Bapa Rao - ETHNOCUISINOLOGY or ETHNOCUISINERIE or ETHNOCOOKERY

PALANA (nparinand@cas.org)
Fri, 3 Nov 95 11:45:28 EST

Bapa Rao ga'ro'!

Let me not make this a botany forum or a food science class -
If any one gets bored of this, let me know. I will quit and only
communicate with Sri Bapa Rao ga'ru.

Your previous message :

"I think the study of foods, like the study of language or dress, will
tell us
something about the historical development of regions, contacts between
cultures, etc. Is there a name for such a field of study?"

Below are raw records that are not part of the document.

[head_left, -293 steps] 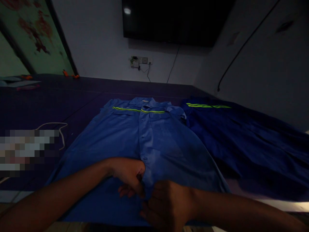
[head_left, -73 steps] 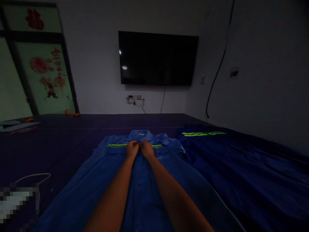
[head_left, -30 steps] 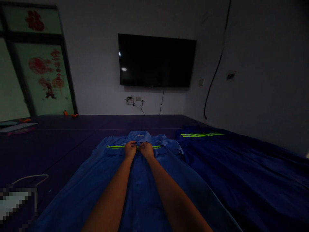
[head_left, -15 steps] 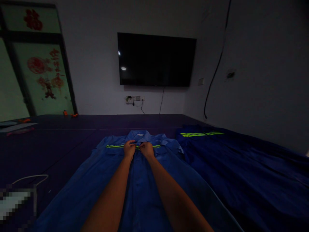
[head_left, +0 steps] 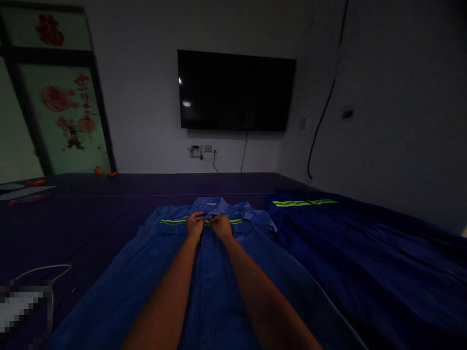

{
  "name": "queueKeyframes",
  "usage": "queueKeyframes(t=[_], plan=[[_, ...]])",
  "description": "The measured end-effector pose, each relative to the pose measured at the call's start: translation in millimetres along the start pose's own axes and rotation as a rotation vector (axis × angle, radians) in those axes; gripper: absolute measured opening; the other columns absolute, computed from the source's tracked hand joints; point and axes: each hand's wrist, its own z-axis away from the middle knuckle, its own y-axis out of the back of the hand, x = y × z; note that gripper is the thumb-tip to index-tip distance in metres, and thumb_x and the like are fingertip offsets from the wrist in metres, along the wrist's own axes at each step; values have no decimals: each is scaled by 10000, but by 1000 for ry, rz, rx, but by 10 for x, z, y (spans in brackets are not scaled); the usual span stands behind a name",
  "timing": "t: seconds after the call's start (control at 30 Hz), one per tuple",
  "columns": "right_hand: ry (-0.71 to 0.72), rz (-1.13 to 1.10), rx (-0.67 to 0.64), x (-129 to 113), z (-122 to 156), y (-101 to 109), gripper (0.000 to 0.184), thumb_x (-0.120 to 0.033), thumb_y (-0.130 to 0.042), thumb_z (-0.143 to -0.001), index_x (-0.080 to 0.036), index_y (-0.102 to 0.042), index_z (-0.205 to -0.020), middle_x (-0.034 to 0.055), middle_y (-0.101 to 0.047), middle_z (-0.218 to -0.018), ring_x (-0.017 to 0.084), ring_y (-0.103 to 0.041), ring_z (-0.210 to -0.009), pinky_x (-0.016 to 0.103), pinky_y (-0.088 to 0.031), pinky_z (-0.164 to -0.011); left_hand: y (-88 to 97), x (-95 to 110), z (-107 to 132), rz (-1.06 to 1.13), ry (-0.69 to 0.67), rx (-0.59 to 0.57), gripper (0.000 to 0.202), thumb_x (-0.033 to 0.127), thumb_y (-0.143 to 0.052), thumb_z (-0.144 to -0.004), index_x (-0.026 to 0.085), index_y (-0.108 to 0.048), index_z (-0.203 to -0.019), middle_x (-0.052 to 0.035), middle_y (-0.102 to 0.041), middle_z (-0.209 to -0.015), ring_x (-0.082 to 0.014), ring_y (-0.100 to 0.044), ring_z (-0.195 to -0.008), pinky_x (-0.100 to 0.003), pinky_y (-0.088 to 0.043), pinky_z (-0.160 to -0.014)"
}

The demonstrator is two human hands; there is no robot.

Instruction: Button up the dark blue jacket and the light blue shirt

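A blue work shirt (head_left: 215, 272) with a yellow-green stripe across the chest lies spread out in front of me, its collar (head_left: 209, 204) at the far end. My left hand (head_left: 195, 226) pinches the shirt's front at the stripe, just left of the centre line. Right beside it, my right hand (head_left: 221, 226) is closed on the front opening from the other side. The fingertips nearly meet below the collar. Whether a button lies between them is too small and dark to tell.
A darker blue garment (head_left: 350, 253) with a similar stripe lies to the right, against the shirt's edge. On the purple floor (head_left: 98, 209) at left are a white cable (head_left: 44, 267) and small orange objects (head_left: 111, 174). A television (head_left: 237, 92) hangs on the far wall.
Almost nothing differs. Both hands stay at the same place on the shirt's front, with only a tiny shift of the hands and the view.
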Motion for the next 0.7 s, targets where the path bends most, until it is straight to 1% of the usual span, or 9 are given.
queueKeyframes(t=[0.23, 0.4, 0.5, 0.63, 0.7], plan=[[2, 24, -11, -15, 13, 4, 202, -120, -526, -723, -167, -712, -787, 32, -701, -721, 127, -634, -646, 173, -449, -599, 6, 14, 8, 11, 6, -1, 328, 139, -580, -569, 132, -638, -892, 8, -614, -586, -37, -400, -362, -165, -297, -395], [21, 38, -12, -23, 23, 2, 205, -117, -538, -715, -187, -721, -776, 31, -707, -789, 137, -640, -733, 170, -446, -648, 9, 9, 1, -4, 6, -3, 325, 139, -583, -580, 127, -641, -899, 3, -622, -590, -38, -417, -370, -162, -309, -401], [33, 41, -12, -26, 30, -3, 207, -113, -540, -715, -193, -722, -772, 31, -707, -807, 145, -640, -764, 177, -448, -675, 10, 1, -8, -20, -3, -4, 313, 146, -586, -590, 126, -643, -898, -1, -625, -590, -48, -446, -389, -163, -323, -412], [24, 38, 8, -26, 26, -10, 210, -100, -530, -727, -186, -716, -775, 43, -705, -821, 151, -639, -780, 182, -448, -696, -4, -10, -21, -54, -24, 0, 281, 136, -589, -591, 133, -652, -864, -10, -638, -606, -78, -520, -459, -175, -370, -454], [6, 36, 29, -27, 19, -8, 220, -90, -515, -740, -166, -706, -817, 60, -701, -839, 155, -639, -787, 187, -448, -698, -17, -18, -30, -72, -38, 3, 259, 122, -581, -594, 137, -655, -842, -12, -642, -616, -92, -550, -501, -183, -397, -486]])
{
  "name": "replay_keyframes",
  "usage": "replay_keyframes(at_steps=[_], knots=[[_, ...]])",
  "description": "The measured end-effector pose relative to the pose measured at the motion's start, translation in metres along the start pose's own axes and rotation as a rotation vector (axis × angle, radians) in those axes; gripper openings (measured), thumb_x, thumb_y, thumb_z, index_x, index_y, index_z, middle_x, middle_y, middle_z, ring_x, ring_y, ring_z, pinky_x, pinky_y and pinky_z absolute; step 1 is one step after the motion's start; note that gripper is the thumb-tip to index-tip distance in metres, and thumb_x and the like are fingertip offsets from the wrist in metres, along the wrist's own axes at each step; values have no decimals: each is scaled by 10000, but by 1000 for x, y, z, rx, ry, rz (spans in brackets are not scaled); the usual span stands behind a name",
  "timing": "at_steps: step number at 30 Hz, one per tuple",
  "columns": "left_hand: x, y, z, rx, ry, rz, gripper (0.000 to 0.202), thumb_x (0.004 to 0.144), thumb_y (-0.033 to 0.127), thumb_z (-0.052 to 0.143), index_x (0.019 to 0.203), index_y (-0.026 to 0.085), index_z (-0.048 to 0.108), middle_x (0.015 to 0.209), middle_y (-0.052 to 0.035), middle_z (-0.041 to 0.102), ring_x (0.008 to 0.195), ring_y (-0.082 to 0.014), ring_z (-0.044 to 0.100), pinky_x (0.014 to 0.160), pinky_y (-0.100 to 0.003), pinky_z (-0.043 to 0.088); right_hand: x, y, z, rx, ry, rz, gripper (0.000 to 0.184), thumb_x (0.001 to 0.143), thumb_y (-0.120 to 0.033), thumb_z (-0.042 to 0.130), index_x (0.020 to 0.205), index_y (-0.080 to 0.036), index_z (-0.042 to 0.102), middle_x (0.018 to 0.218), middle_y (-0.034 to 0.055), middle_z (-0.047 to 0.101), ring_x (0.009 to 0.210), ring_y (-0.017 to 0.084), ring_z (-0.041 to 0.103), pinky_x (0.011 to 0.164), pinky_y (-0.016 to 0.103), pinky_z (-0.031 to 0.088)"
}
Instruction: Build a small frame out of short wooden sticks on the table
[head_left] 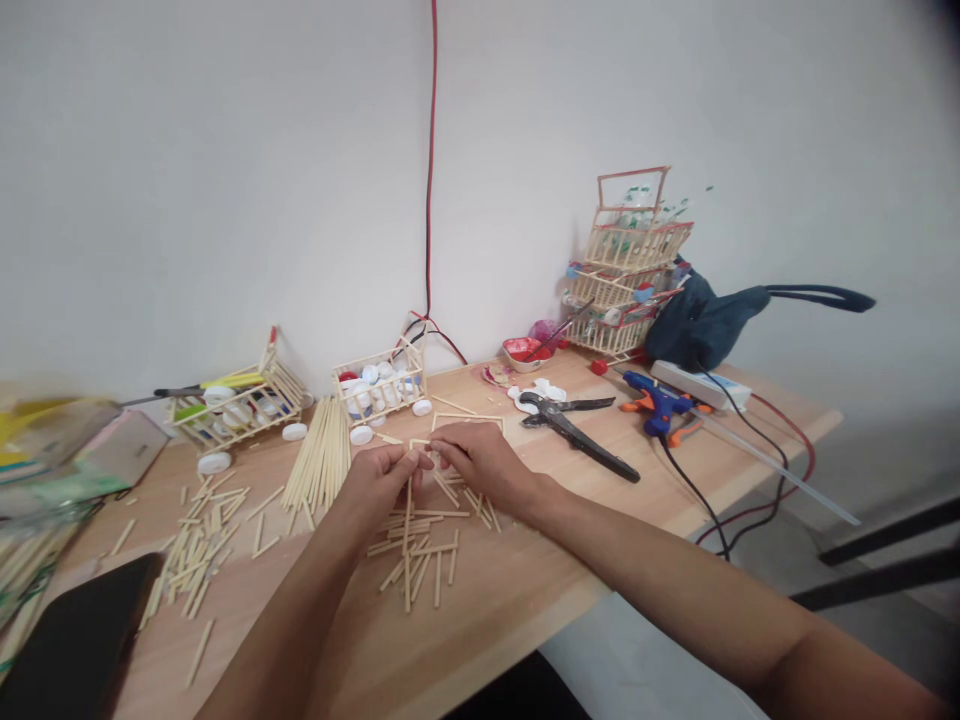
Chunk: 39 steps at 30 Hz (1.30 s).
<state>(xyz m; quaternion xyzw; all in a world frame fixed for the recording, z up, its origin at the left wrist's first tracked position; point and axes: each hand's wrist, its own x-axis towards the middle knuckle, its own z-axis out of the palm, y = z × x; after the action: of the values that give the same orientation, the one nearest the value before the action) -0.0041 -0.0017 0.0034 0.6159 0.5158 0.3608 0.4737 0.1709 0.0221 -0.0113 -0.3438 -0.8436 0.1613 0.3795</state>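
Observation:
My left hand point(384, 474) and my right hand point(480, 458) meet over the middle of the table, fingertips pinched close together. Between them is a small frame of thin wooden sticks point(408, 520), one long stick hanging down below my left fingers. The exact joint under my fingertips is hidden. Cut short sticks point(421, 575) lie scattered just below my hands. Beyond my right hand, a flat stick frame point(469, 417) rests on the wood. A fan of long sticks point(319, 455) lies to the left of my left hand.
Small stick carts point(379, 385) with white wheels stand along the wall; stacked carts point(626, 280) are at the back right. Black cutters point(581, 435), a blue glue gun point(661, 400) and a power strip point(701, 385) lie to the right. A dark phone point(82, 640) is front left.

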Motion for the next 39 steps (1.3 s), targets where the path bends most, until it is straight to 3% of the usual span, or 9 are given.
replay_keyframes(at_steps=[8,16,39], knots=[[-4,9,2,4,17,8,386,754,480,548,768,115,674,535,32,486,464,-94,375,466,-227,263,0,-1,-1,-13,2,-10,226,918,-164,469,740,-151,606,712,2,613,690,97,534,681,184,369],[0,2,1,24,19,17,389,772,477,536,803,120,687,545,25,492,468,-95,383,462,-224,272,0,-1,-1,-29,6,-11,228,925,-183,461,760,-158,617,730,6,627,700,101,548,694,189,373],[-3,7,3,-37,25,-11,381,742,493,572,778,130,682,539,28,498,451,-95,386,454,-224,269,-1,-2,-2,-21,-6,-4,247,936,-193,438,758,-161,605,718,4,614,698,103,539,697,196,370]])
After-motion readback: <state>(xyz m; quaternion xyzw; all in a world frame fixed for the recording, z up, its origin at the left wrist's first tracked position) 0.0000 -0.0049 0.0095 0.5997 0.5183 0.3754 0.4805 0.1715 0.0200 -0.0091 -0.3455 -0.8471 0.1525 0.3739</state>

There is one field of study called "ETHNOBOTANY" which covers the
historical, cultural, and economic (medicinal and food values) aspects
of plants. FYI, considerable work has been done in India with regards to
Ethnobotany. Ethnobotanical investigations in the tribal regions
disclosed the medicinal values of several plant species. Unfortunately,
several species are either already extinct or getting closer to
extinction. Mostly, the elders who knew the economic importance and
cultural usages of thes plants neither disclosed those to any one nor
the younger generations do not care for such (as they go a stray).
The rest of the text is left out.